■ YOUR ASSIGNMENT ■
Everything in the listing below must be set down again exactly, apart from the pictures.

>>>>

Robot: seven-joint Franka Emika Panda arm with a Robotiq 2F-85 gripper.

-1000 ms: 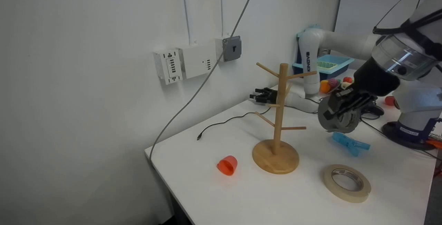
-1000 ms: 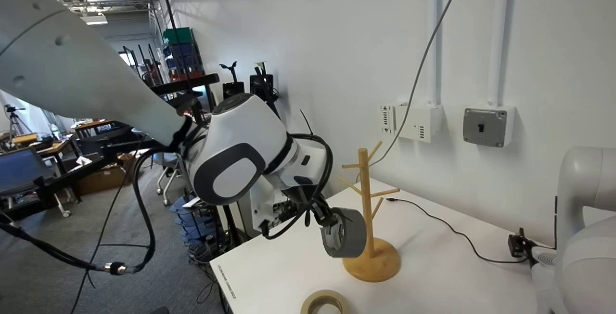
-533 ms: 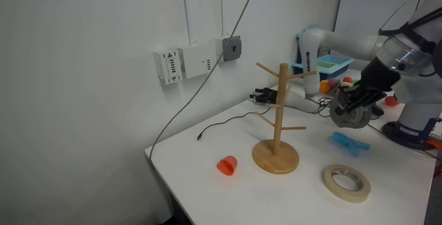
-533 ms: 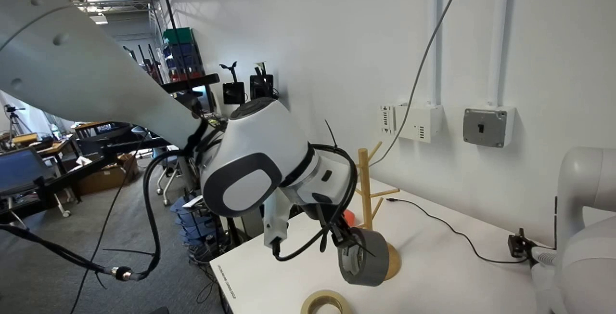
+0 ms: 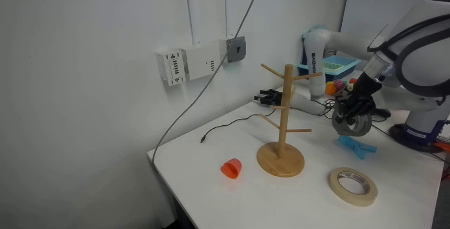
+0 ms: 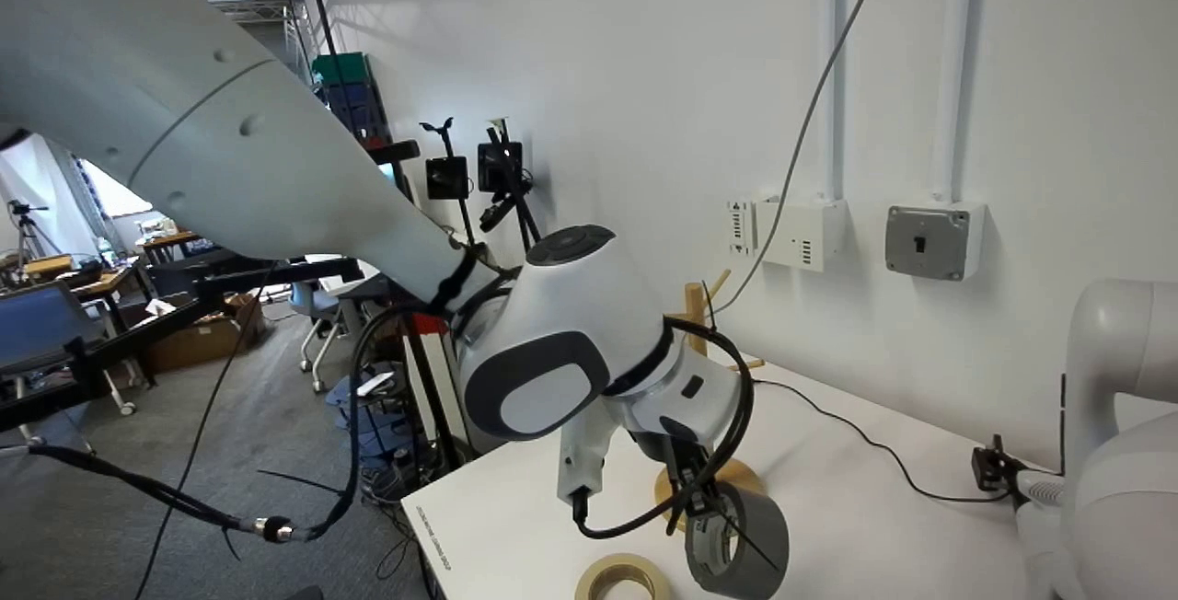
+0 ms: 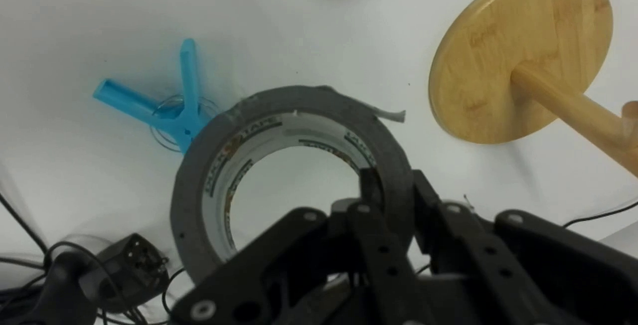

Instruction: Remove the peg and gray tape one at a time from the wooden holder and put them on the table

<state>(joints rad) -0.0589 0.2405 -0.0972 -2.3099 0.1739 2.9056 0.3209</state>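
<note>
The gray tape (image 6: pixel 764 526) hangs right by the blue peg (image 5: pixel 355 146), and the coming move turns on that. The claw (image 7: pixel 396 185) pinches the tape's wall, one finger inside the hole and one outside, and holds it tilted above the tabletop (image 5: pixel 299 201), close by the peg. The peg lies on the tabletop, already off the wooden holder (image 5: pixel 285 116), which stands well apart from it; the tan roll (image 5: pixel 355 200) lies flat near the peg. The peg's two splayed legs point away from the tape, so its long axis seems to run roughly in under it, and in the wrist view the tape's edge hides the peg's other end. Whether the two touch, I can't tell. Setting the tape down looks like the one step left, and I'd carry it to the holder's side of the peg first; straight down, it could rest on that hidden end.
</note>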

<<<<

■ RESPONSE TO THIS TASK ■
Robot: seven-joint Franka Emika Panda arm with a Robotiq 2F-85 gripper.

-1000 ms: 
-1000 ms: 
-533 ms: 
-533 ms: 
+0 ms: 
+0 ms: 
+0 ms: 

Instruction: Remove the peg and gray tape one at a time from the wooden holder and put them on the table

<state>(joints rad) -0.0589 0.2405 -0.0972 -2.3099 0.1739 2.9056 0.3209</state>
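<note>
The gray tape (image 6: pixel 764 526) hangs right by the blue peg (image 5: pixel 355 146), and the coming move turns on that. The claw (image 7: pixel 396 185) pinches the tape's wall, one finger inside the hole and one outside, and holds it tilted above the tabletop (image 5: pixel 299 201), close by the peg. The peg lies on the tabletop, already off the wooden holder (image 5: pixel 285 116), which stands well apart from it; the tan roll (image 5: pixel 355 200) lies flat near the peg. The peg's two splayed legs point away from the tape, so its long axis seems to run roughly in under it, and in the wrist view the tape's edge hides the peg's other end. Whether the two touch, I can't tell. Setting the tape down looks like the one step left, and I'd carry it to the holder's side of the peg first; straight down, it could rest on that hidden end.
</note>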

This output is now complete.